Posted on:2009-01-16Degree:MasterType:Thesis
Country:ChinaCandidate:X Q ZhangFull Text:PDF
GTID:2189360272462937Subject:English Language and Literature
Abstract/Summary:PDF Full Text Request
Enterprise Resource Planning (ERP) is an enterprise-wide software package that integrates all necessary business functions into one single system with a shared database. By balanced planning and controlling of material, capital and information flow, this software system aims at the optimization of business process and the maximization of operational profits. The successful implementation of ERP, however, is more than a technical matter. It involves systematic and fundamental reengineering of business process, and ideally, its implementation shall upset the hierarchical pyramid of the enterprise's structure, and transform it from function-oriented organization to the process-oriented one. Hence, ERP implementation may come to the adopting organization as a socio-technical revolution, with organizational inertia as its greatest impediment. This can be especially true with its application in traditional Chinese enterprises, as ERP is based at standardized management ideas and is conceived within the context of western market economy, with its embedded norms and requirements somewhat different from those of the Chinese context.However, the significance of cultural factor has long been ignored or insufficiently addressed in Information System literature.
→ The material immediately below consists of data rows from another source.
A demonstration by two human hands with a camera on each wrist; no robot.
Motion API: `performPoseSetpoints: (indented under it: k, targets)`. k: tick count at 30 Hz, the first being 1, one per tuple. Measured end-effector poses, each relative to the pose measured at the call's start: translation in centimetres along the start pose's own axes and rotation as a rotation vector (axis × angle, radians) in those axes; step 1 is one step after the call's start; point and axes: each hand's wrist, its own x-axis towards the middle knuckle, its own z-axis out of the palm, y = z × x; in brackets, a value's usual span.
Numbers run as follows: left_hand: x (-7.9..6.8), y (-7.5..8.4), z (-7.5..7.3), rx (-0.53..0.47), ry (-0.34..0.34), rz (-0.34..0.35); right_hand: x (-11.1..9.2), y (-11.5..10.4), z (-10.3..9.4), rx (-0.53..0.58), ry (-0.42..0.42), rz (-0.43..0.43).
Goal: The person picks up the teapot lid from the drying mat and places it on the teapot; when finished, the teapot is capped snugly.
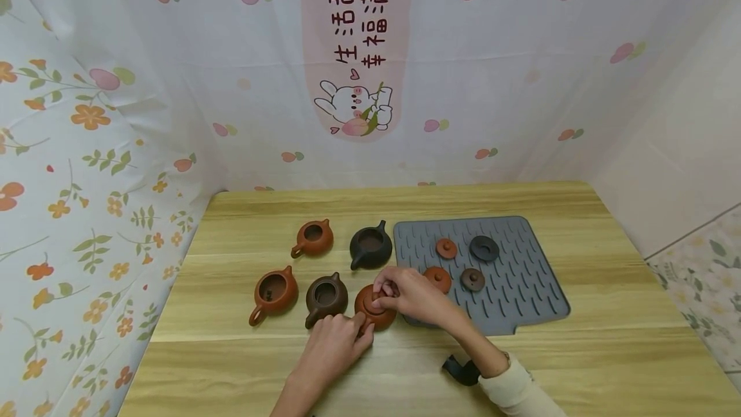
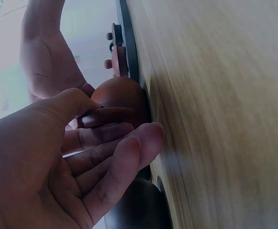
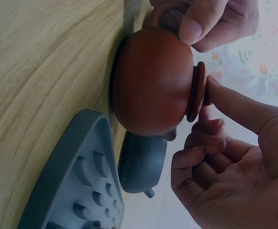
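A reddish-brown clay teapot (image 3: 150,83) stands upright on the table between both hands. My left hand (image 1: 336,346) pinches its looped handle (image 2: 108,116) between thumb and fingers. From above, my right hand (image 1: 418,295) pinches the knob of the round teapot lid (image 3: 199,90), which is right at the pot's mouth. The knob is mostly hidden by the fingertips. Just left of this pot is a lidless dark brown teapot (image 1: 334,304). Behind it stands a lidless black teapot (image 1: 379,253).
Two more lidless reddish teapots, one larger (image 1: 285,298) and one smaller (image 1: 320,244), stand to the left. On the right lies a grey ridged mat (image 1: 521,275) bearing several lids, including a black one (image 1: 484,248). A black curved piece (image 1: 461,370) shows by the right wrist.
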Motion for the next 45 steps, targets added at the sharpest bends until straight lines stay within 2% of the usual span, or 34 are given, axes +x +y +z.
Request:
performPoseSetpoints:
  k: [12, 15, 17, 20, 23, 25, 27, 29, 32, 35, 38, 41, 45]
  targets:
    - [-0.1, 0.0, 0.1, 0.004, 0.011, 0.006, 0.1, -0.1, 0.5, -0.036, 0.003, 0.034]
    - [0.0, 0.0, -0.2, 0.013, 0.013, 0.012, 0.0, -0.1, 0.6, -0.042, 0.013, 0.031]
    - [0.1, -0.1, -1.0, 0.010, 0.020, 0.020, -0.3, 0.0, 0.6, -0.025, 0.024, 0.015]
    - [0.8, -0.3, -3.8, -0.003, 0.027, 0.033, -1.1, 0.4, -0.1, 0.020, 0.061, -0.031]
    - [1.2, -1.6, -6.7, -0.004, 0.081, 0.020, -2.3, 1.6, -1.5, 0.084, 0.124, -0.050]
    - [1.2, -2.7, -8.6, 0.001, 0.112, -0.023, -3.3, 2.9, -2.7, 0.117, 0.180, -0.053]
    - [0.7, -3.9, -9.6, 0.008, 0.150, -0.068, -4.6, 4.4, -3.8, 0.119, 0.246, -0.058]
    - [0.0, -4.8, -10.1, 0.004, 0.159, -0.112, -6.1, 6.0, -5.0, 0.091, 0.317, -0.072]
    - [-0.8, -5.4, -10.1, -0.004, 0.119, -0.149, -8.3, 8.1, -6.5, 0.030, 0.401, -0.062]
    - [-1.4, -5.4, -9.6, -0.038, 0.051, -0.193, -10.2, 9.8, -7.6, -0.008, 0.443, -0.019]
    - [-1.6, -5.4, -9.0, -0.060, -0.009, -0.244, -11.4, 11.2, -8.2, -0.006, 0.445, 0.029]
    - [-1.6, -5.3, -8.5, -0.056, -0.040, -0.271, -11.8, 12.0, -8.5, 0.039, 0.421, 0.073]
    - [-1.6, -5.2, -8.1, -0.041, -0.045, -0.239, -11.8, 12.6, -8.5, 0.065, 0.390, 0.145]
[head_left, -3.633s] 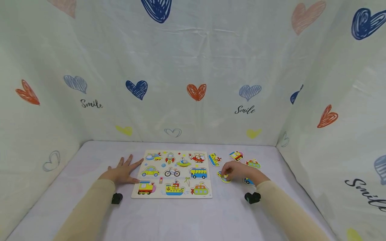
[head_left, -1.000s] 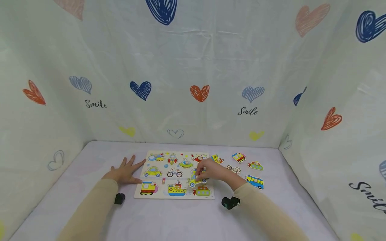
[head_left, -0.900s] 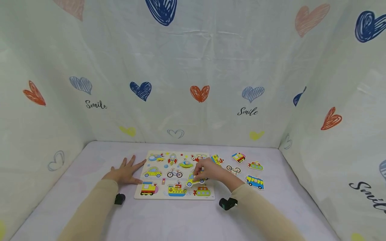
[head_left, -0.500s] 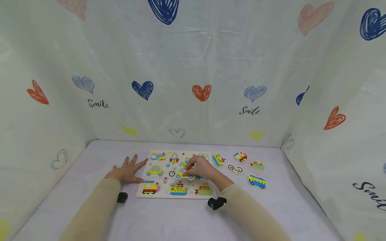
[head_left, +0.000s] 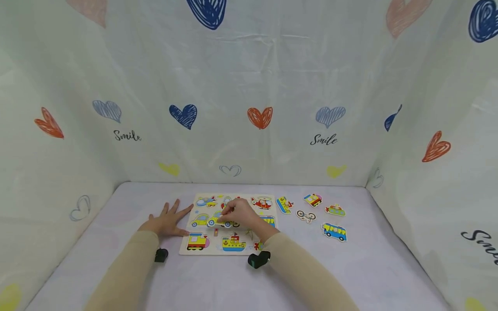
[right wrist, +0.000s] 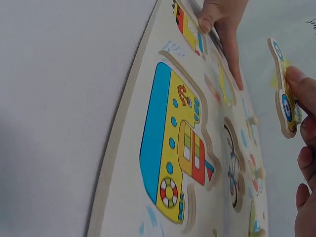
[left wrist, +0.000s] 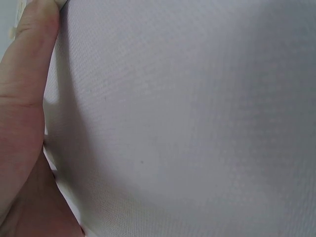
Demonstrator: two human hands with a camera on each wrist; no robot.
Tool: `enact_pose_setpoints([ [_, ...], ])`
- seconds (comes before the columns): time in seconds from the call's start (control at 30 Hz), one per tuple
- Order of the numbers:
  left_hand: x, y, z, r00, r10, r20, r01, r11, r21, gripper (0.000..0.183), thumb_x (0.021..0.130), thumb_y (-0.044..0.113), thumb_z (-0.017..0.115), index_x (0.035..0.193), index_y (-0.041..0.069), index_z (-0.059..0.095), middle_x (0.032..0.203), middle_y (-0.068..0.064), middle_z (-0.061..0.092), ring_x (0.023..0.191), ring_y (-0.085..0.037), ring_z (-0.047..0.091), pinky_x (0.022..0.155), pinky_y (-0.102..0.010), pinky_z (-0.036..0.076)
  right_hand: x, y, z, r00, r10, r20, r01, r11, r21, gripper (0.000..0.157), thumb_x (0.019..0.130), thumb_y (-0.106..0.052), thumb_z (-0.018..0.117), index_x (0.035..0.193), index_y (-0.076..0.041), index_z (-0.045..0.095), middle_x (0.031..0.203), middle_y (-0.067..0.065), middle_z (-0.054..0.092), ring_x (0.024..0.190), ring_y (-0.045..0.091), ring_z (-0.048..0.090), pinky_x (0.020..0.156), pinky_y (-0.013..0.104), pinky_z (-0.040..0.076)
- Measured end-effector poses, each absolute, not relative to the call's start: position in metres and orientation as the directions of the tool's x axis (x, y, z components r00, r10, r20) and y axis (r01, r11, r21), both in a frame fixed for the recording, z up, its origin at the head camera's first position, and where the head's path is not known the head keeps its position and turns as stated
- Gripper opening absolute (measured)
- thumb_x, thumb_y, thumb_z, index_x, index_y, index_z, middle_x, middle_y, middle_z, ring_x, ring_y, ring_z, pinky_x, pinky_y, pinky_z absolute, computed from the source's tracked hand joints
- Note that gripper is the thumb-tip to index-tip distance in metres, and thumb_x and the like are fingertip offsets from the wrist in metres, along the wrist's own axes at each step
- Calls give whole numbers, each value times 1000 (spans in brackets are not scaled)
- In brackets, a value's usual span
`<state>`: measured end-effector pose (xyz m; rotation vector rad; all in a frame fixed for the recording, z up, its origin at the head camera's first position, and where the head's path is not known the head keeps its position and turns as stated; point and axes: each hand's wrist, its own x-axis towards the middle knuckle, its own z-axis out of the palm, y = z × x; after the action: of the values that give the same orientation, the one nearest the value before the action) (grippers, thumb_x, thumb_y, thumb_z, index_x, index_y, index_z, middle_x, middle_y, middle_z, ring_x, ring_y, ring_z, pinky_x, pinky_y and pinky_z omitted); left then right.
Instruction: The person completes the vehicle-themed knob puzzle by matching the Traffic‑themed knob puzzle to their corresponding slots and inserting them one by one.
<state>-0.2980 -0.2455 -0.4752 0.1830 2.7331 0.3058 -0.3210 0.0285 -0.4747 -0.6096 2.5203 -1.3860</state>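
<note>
A wooden puzzle board (head_left: 215, 247) with recessed vehicle pictures lies flat on the table. My left hand (head_left: 163, 223), fingers spread, rests on the cloth at its left side; thumb and a fingertip meet the board's edge. Thumb and fingers of my right hand (head_left: 243, 214) pinch a yellow car puzzle piece (head_left: 216, 219). In the right wrist view the car piece (right wrist: 282, 89) is tilted and apart from the board, above the printed bicycle recess (right wrist: 232, 168). The printed yellow car (head_left: 199, 220) sits just left of the held piece. My right hand hides part of the board's middle.
Loose puzzle pieces lie right of the board: a ship (head_left: 285, 205), a train (head_left: 313, 200), a bicycle (head_left: 306, 216), a submarine (head_left: 335, 210) and a bus (head_left: 334, 232). White curtains with printed hearts (head_left: 260, 118) enclose the table's back and sides.
My right hand picked up the car piece from the loose pieces at right and has carried it leftward across the board. My left hand has stayed at the board's left edge.
</note>
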Motion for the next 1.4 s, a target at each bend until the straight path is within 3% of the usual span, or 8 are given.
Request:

Moreover, contextual study of ERP implementation in China has been even more sporadic and unsystematic.This thesis takes ERP implementation as a dual acculturation process and goes to detailed comparisons between ERP system culture and Chinese host culture using Hofstede's cultural dimensions. Three major aspects of misalignment are revealed, namely misfits related to organization structure, communication culture and operational norms. Case studies, both first hand and second hand are made so as to evidence the impacts of Chinese culture on ERP implementation and highlight the dilemma of a so-called universal solution.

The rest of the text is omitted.